7 agosto 2017
Son un sopravvissuto.
Di più: un miracolato! E non ho mai saputo di esserlo!
Almeno fino a qualche giorno fa, quando ho letto sul “Corriere della sera” un titolo inquietante, su cinque colonne : “Politecnico, scatta l’allarme morbillo. Due dottorandi contagiati. Situazione sotto controllo”.
All’inizio ho pensato alla peste di manzoniana memoria, con migliaia di milanesi in giro febbricitanti, a pois rossi, con sguardo allucinato, alla ricerca disperata di un ricovero ospedaliero, ma rifiutati da tutti i nosocomi a causa dell’epidemia ormai dilagante con la sua tremenda contagiosità.
Poi mi sono ricordato di aver avuto il morbillo!
E lì mi è venuto un colpo: ce l’ho fatta a sopravvivere!
Avevo sette anni e stavo facendo gli esami di seconda elementare (sì, perchè quando frequentavo le elementari c’erano gli esami in seconda oltre che in quinta). Terminati i giorni delle prove scritte (italiano, matematica e disegno), ero in attesa degli orali.
Ed ecco l’imprevisto: febbre e puntini rossi pruriginosi su tutto il corpo.
Ottenni il privilegio di essere interrogato per primo e poi a casa, senza poter uscire a giocare per qualche giorno e dovendo guardare la televisione (in bianco e nero) con lo schermo ricoperto con un foglio di plastica blu di quella che si usava per ricoprire le copertine dei libri, affinchè non si deteriorassero per l’uso assiduo.
Si diceva infatti che il morbillo provocasse la cecità e quindi che non si potesse stare alla luce nè guardare fonti luminose. Ricordo ancora il mio telefilm preferito, “Rintintin”, in colore azzurrognolo.
Grazie a questi accorgimenti e a quintali di talco Fissan (che allora aveva un odore imbarazzante), sono riuscito a guarire e, dico ora, non era scontato.
Così come quasi tutti i miei compagni di classe, che avevano iniziato ad ammalarsi prima degli esami (lì ho capito la pericolosità estrema di frequentare una persona già colpita dal morbo, ma asintomatica, e ho appreso il valore inquietante della parola “incubazione” ascoltando il medico che parlava con la mia mamma. Ovviamente, poi, ho fatto la varicella, con le sue mitiche crosticine da non toccare (e, da bambino disubbidiente, ho una piccola cicatrice sulla fronte), la pertosse, gli orecchioni (durante gli esami di quinta elementare!)… erano le cosiddette “malattie dei bambini” e ricordo le felicitazioni di nonni e genitori tutti contenti perchè “sarebbe stato più brutto farle da grandi”. Ora, non voglio dire che sia una passeggiata, il morbillo, ma mi viene spontaneo pensare che non sia pericolosissimo.
E lo so che nei Paesi poveri ogni anno due milioni di bambini muoiono con il virus, ma non sarà perchè il morbillo ha trovato corpicini già allo stremo per altre cause?
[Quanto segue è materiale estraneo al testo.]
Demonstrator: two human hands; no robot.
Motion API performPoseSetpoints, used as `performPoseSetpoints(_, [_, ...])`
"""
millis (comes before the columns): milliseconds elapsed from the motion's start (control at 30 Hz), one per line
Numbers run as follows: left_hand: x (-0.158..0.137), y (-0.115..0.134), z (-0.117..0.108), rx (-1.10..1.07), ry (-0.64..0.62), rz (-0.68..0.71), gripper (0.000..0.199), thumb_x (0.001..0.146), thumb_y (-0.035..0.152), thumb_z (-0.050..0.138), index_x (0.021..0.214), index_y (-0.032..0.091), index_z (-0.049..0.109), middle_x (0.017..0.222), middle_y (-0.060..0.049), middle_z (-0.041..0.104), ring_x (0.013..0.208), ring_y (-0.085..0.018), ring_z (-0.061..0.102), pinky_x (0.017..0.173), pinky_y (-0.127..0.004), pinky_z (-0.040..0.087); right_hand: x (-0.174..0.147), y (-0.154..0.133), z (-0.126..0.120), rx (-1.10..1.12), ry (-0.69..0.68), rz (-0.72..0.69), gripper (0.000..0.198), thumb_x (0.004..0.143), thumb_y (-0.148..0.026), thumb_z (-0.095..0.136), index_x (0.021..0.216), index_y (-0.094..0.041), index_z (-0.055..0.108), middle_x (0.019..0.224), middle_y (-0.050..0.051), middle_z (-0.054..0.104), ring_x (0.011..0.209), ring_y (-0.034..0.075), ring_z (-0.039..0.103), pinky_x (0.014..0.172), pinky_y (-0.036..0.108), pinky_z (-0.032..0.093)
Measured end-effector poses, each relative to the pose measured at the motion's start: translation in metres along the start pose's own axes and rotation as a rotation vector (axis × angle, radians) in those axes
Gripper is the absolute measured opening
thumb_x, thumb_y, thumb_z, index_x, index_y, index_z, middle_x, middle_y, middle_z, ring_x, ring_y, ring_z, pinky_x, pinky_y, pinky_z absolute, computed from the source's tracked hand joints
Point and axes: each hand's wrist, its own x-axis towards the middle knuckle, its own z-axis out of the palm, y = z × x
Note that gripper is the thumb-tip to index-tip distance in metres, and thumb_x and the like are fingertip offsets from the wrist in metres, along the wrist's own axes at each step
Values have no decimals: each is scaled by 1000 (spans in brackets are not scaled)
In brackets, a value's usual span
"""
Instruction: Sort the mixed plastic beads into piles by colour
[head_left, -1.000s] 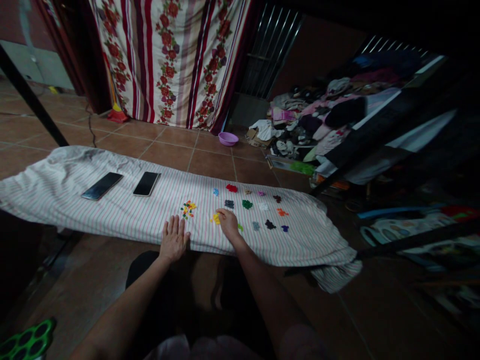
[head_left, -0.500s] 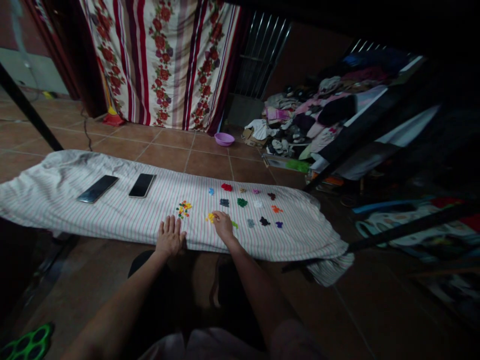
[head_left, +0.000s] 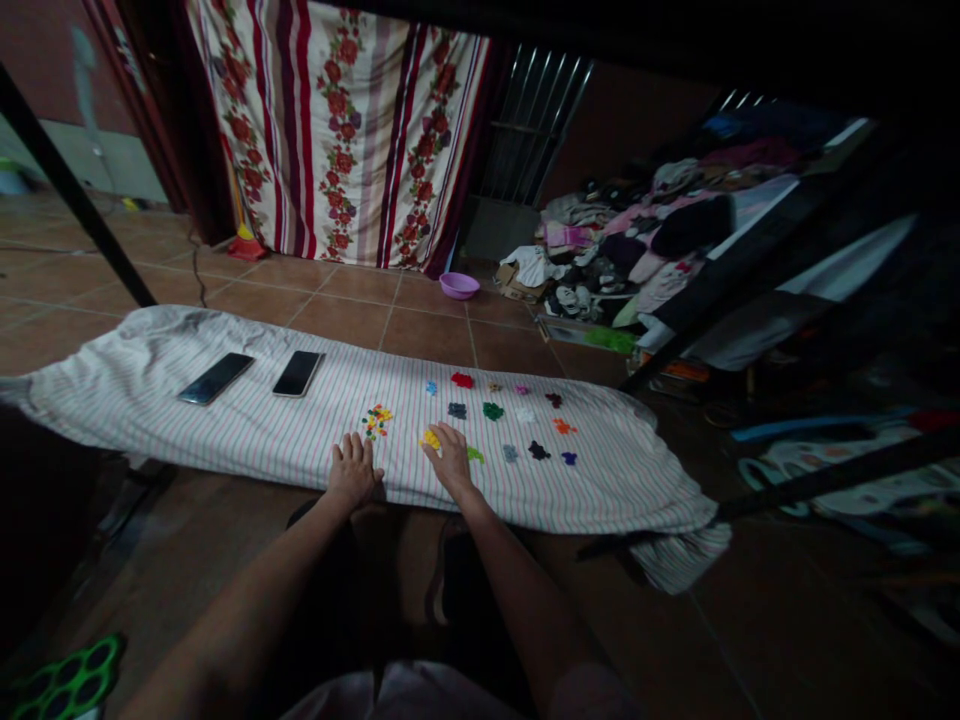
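Head view: the right hand [head_left: 450, 462] has its fingertips at a small pile of bright yellow pieces [head_left: 430, 440]; whether they pinch any, I cannot tell. The left hand [head_left: 352, 472] rests palm-down, fingers slightly spread, on the striped white cloth [head_left: 247, 440], near a loose multicoloured cluster of pieces [head_left: 378, 420]. Lime-green pieces [head_left: 475, 455] lie just beside the right hand, two black-screened phones [head_left: 298, 373] farther left

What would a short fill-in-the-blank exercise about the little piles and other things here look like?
Between the mixed-colour pile and the right hand lies a ____ pile.
Two ____ lie on the striped cloth.
The basin on the tiled floor is ____.
Between the light-blue pile and the tan pile sits a ____ pile.

Missing words: yellow; smartphones; purple; red.
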Motion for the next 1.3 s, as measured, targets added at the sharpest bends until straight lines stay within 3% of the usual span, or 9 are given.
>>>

O perchè mancano le cure di base?
Mi viene il dubbio (sicuramente infondato) che dietro alle minacce di pandemie (ricordate l’aviaria, l’influenza dei polli?) ci sia un giro di miliardi da parte delle case farmaceutiche.
Qualche volta mi sembra che ci sia il tentativo di creare artificialmente paure dalle quali qualcuno trae un tornaconto. Ma è facile parlare, per uno che è stato miracolato!
Però forse sarebbe il caso di porsi seriamente alcune domande riguardo all’obbligo dei vaccini (almeno di alcuni vaccini) e ascoltare anche gli scienziati (e ce ne sono tanti) che non sono così favorevoli alle vaccinazioni di massa. Ringraziando comunque la scienza per aver debellato, grazie al vaccino, il vaiolo (io ho le cicatrici sul braccio) e per avermi evitato la poliomielite (ricordo ancora il sapore tremendo di quell’intruglio marrone dato sullo zuccherino).